I think it could have proofed a bit longer, but I had to get to sleep to get up for work the next day, I had to act or lose the loaf timing entirely. So there wasn't much oven spring, but it cracked open along my score line nicely. This loaf still has a faint sourdough scent to it, but not as much as the other loaf.
The crumb of this loaf is fairly dense. There are strange pockets of space riddled through it, mostly toward the top where some rapid expansion took place. I suspect that this is a symptom of uneven leavening, a telltale sign that my wild yeast needed more time to do its job. I only let it work 10 hours each stage, which was the minimal amount of time. I really ought to try this recipe again with more active wild yeast, from a more thriving yeast community in my original sourdough mother starter -- and with the longer fermentation stages.
I also think that this loaf could have benefited from a longer proofing. And a lower temperature but longer baking time. This recipe had no times or temperatures given, so I had to guess or use other recipes times and temperatures. I just guessed, but now I would guess that sourdough will bake better on lower temperatures and longer times. I need to research this idea.
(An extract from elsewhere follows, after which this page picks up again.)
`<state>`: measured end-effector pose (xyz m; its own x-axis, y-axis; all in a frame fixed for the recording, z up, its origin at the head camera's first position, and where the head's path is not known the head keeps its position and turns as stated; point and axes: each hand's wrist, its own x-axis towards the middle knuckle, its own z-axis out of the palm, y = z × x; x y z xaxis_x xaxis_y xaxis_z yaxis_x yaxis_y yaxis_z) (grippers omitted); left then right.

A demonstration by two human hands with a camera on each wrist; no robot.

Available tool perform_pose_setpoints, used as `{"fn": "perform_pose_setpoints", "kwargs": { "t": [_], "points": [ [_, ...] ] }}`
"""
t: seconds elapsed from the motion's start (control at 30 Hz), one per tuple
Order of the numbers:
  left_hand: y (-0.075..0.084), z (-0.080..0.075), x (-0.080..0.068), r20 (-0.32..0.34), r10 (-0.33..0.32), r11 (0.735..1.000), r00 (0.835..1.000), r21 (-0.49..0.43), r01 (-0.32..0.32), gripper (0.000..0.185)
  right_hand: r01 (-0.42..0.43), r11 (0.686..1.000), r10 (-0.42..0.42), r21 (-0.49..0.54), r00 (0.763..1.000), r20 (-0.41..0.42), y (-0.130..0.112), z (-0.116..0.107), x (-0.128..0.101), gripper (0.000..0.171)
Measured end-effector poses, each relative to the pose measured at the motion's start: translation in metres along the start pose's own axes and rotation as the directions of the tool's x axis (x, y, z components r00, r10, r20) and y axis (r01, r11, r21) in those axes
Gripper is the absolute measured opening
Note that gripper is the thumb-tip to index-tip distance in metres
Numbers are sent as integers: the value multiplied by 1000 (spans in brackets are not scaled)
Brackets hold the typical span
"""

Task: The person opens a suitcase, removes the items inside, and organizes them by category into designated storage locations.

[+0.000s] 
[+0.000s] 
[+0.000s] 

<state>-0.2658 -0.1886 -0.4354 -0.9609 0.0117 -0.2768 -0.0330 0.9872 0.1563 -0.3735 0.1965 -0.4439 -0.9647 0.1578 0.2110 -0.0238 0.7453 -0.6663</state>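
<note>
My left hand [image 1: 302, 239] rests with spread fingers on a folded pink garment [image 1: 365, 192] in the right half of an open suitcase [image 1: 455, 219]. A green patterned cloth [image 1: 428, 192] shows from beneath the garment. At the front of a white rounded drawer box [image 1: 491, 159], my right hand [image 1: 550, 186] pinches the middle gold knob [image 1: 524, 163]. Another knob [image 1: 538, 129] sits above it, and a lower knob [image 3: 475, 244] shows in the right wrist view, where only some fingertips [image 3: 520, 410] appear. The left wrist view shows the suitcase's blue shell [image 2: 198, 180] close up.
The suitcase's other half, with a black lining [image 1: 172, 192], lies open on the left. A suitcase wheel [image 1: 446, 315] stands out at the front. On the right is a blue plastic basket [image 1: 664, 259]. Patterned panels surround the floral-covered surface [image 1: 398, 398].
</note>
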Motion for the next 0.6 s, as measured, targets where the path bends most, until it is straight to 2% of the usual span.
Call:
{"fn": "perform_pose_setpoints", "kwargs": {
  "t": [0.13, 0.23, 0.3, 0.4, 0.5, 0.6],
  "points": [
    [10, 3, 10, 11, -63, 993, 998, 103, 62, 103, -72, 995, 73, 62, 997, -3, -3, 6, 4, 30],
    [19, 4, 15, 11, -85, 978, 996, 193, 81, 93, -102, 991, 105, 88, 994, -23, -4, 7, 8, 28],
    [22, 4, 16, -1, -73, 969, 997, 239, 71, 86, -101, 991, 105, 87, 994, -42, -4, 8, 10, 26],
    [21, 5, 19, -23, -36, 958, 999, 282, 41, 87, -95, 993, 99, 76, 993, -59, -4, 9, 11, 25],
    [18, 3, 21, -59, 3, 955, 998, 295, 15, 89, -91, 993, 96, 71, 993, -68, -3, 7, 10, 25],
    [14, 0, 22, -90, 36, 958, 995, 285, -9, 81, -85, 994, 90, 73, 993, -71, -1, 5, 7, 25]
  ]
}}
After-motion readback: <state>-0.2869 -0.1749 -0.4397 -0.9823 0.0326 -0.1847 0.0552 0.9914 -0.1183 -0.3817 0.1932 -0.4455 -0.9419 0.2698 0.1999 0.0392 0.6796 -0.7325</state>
Despite the way the interior of those expansion bubbles, this loaf appears completely baked, though, unlike the earlier 'discard bread'. But I find the crust of this one more rubbery in texture, and I'm not keen on that. It might have benefited from steam in the oven, rather than just wetting the surface with water. It also looks kind of blonde, with an amateurish sourdough bread colour and texture to the crust. I have seen sourdough breads that do not have this amateurish look to them, and that would be my ideal that I would work toward.
Verdict: both of these loaves deserve another try, once I get organized with my sourdough starter.
Notes to Myself:
- Look up how long, and at what temperature, sourdough loaves are thought best to bake.
- Research crusts of sourdoughs, and how the pros get beyond their amateurish blondie colour and sourdough crust textures.